(Stored records)

□ □ □

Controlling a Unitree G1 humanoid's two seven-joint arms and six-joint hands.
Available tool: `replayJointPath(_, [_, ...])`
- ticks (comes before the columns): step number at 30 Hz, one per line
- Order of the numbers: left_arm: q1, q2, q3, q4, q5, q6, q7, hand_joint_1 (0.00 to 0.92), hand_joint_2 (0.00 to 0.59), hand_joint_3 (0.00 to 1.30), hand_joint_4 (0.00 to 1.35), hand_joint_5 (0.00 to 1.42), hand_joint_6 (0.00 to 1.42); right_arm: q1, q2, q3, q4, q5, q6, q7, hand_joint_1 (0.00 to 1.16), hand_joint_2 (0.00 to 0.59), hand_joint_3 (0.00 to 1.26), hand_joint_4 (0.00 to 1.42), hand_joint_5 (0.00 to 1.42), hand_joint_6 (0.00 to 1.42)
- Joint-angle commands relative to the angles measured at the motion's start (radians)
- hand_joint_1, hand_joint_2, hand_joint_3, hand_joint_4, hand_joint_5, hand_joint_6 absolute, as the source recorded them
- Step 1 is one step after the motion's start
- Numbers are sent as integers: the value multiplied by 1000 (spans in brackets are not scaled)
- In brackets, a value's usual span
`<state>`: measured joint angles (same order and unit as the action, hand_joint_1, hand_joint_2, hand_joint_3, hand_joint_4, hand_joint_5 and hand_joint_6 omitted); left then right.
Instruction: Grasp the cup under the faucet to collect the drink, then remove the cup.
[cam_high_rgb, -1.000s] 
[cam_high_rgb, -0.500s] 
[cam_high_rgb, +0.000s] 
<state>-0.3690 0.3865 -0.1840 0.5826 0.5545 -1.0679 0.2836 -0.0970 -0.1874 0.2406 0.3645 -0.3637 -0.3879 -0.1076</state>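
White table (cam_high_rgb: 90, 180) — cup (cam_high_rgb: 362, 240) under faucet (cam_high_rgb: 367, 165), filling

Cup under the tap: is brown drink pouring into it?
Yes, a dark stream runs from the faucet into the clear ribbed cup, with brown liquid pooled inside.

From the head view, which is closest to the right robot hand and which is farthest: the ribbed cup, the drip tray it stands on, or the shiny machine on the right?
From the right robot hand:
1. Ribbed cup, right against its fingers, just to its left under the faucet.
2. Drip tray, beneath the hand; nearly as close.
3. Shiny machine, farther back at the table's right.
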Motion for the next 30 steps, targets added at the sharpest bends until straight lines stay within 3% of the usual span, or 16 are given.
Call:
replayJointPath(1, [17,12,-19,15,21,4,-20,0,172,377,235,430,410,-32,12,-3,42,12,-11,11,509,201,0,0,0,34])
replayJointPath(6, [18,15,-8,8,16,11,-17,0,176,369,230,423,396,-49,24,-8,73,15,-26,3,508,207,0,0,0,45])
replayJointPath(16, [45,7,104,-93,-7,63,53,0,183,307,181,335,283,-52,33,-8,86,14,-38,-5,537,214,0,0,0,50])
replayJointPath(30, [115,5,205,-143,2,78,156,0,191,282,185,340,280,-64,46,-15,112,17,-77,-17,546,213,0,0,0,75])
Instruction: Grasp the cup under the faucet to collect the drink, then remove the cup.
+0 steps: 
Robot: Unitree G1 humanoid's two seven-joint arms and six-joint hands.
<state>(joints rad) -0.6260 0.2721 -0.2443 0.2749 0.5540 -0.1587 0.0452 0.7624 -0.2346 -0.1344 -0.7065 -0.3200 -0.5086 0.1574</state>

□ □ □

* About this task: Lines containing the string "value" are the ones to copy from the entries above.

* Your solution:
- Numbers are sent as integers: the value multiplied by 1000 (spans in brackets are not scaled)
- In brackets, a value's usual span

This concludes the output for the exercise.